TUM Logo

Dataset Generation for Software Vulnerability Detection with LLMs

Dataset Generation for Software Vulnerability Detection with LLMs

Supervisor(s): Tobias Specht, Alexander Wagner
Status: finished
Topic: Others
Author: Dogan Can Hasanoglu
Submission: 2025-11-05
Type of Thesis: Masterthesis
Thesis topic in co-operation with the Fraunhofer Institute for Applied and Integrated Security AISEC, Garching

Description

Research on software vulnerability detection is constrained by datasets that either rely on
simplified synthetic samples or suffer from noisy labels in real code. This thesis introduces a
practical framework that produces package-level, traceable vulnerability variants from Debian
sources. The pipeline constrains large language models to emit strict unified diffs, sanitizes
outputs, and applies patches to selected C/C++ files while preserving build systems and
packaging metadata. Validation is containerized end-to-end: baseline rebuilds establish the
ground truth; modified packages are rebuilt and installed in isolation; smoke tests and, when
available, as-installed tests provide conservative evidence that base functionality is retained.
The approach moves beyond simplified single-file edits by operating at the package level
with pinned environments and machine-readable manifests. Every run records versions,
parameters, logs, and outcomes, which support audit and reproducibility. The framework is
configurable by package set, vulnerability theme, and prompt strategy, enabling controlled
variation without hand-tuning for each project.

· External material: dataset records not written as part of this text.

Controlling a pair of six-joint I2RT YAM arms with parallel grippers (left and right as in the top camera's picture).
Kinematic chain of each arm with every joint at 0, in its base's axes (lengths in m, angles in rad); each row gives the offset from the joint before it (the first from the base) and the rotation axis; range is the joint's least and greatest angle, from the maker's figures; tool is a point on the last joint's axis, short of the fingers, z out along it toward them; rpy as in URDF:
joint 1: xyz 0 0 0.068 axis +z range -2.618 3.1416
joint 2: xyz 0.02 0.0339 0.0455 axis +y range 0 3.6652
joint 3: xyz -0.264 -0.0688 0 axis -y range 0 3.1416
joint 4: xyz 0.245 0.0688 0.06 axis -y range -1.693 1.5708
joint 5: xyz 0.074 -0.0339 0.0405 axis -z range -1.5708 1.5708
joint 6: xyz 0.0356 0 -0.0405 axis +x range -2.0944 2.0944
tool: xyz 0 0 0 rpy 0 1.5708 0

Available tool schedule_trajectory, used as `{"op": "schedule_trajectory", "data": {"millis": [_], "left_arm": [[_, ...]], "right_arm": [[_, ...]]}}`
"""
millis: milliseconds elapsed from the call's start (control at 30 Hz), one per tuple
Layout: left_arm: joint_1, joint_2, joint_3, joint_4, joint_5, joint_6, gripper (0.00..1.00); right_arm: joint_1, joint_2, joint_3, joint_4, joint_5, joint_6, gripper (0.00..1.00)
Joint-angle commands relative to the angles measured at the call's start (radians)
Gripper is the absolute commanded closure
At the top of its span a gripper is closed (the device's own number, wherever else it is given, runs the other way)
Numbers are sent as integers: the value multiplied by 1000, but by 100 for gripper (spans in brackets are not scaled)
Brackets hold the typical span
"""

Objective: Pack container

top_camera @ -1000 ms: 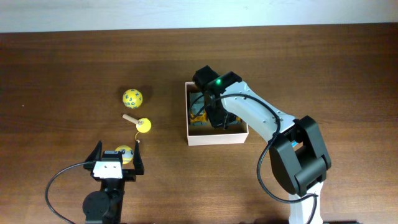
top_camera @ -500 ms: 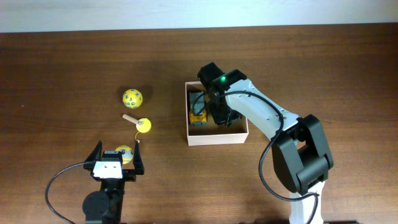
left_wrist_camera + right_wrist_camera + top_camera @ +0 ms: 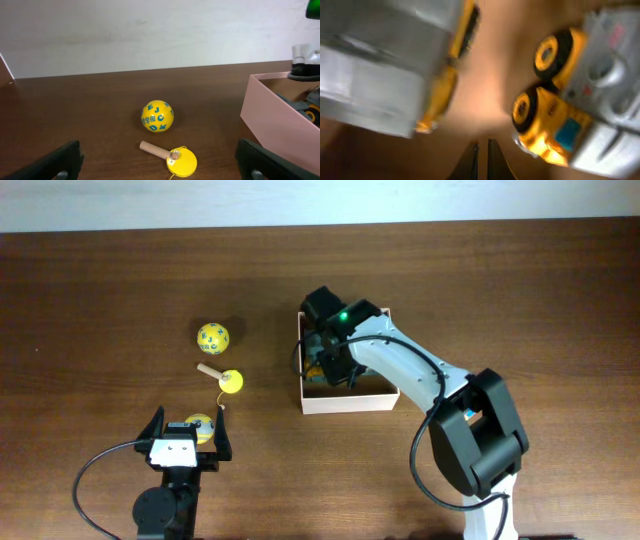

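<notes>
The right gripper (image 3: pixel 482 156), clenched empty, is being held among yellow toy trucks (image 3: pixel 547 127) by the container's (image 3: pixel 350 402) left wall; they could be knocked. The left gripper (image 3: pixel 157 152) is being held wide open.

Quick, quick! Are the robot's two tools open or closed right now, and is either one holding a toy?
Left tool: open wide, gripping nothing.
Right tool: closed, holding nothing, next to the toy trucks.
</notes>
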Motion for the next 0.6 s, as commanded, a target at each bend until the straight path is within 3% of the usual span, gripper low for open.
{"op": "schedule_trajectory", "data": {"millis": [0, 567], "left_arm": [[6, -3, -5, -1, 8, 16, 1], [6, -3, -5, -1, 8, 16, 1]], "right_arm": [[-4, -20, 17, 33, -6, -34, 96], [-45, -20, 17, 181, 90, -116, 96]]}}
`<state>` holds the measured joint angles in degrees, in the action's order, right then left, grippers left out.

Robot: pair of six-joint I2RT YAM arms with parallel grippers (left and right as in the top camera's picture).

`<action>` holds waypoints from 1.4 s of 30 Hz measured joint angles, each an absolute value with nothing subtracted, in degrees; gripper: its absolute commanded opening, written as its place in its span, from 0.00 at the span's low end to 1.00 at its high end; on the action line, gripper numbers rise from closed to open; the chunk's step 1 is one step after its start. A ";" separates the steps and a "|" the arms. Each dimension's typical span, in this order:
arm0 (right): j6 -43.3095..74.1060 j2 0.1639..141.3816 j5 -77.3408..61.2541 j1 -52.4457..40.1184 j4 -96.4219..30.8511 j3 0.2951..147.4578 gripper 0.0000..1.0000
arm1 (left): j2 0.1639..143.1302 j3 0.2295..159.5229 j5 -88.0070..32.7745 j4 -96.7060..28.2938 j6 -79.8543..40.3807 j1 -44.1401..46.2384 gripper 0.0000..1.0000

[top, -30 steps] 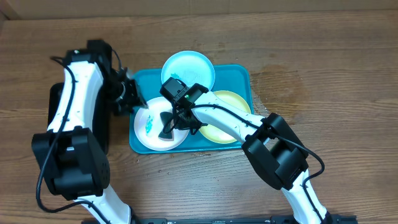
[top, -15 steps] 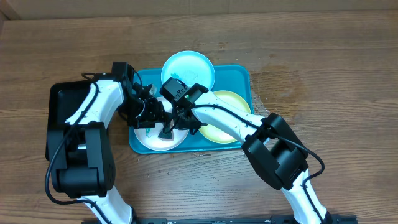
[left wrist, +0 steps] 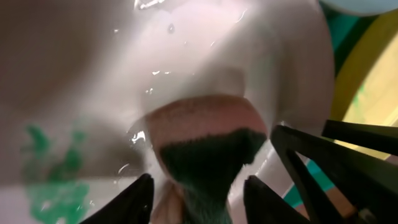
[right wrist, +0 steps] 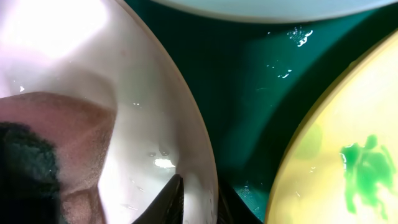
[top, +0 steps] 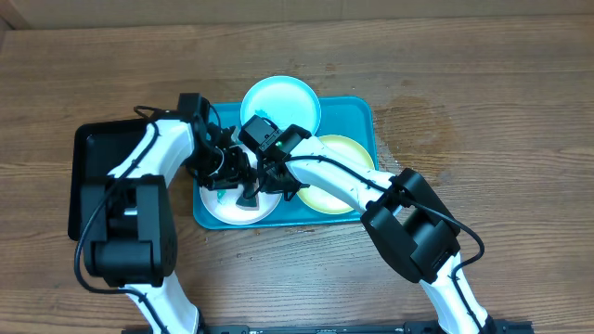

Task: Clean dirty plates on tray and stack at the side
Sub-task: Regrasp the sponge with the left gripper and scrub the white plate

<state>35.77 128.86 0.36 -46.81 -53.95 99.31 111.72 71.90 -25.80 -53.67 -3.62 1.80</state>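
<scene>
Left fingers (left wrist: 134, 202) press sponge (left wrist: 205, 140) on white plate (left wrist: 186, 50); right fingers (right wrist: 171, 202) pinch its rim.

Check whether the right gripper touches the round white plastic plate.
Touching. The right wrist view shows the right gripper pinching the rim of the round white plastic plate, one finger on each side.

- You lose most of the white plate (top: 216, 211) beneath both arms overhead.
- Your left wrist view: sponge (left wrist: 205, 149) blurred, its lower end cropped by the frame.
- Right wrist: yellow-green plate (right wrist: 348, 124) cropped at right edge.
</scene>
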 measured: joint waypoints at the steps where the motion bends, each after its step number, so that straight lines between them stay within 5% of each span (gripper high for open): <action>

Ethics and safety are integral to the design:
all injections are synthetic, execution is contained, and releases favor documentation and diffs
over installable binaries.
This advances evaluation beyond artificial examples by supplying real, buildable contexts
with consistent provenance, improving detector training and enabling reproducible benchmarking
across varied packages. The corpus also serves research and education that require
real code and provides a practical baseline for future work across ecosystems.
The resulting dataset couples real-world code with ground-truth diffs and reproducible
execution signals. This provides clearer training and evaluation signals for vulnerability
detection tools, establishing a consistent basis for comparison across packages. The contributions
include a strict diff interface with output sanitization, a rebuild gate that filters
misapplied changes, and a containerized validation path that yields comparable results
across heterogeneous projects. The framework provides a reproducible foundation that can
be extended with automated trigger generation and broader ecosystem support, aiming to
enhance the realism and utility of datasets used for secure software development.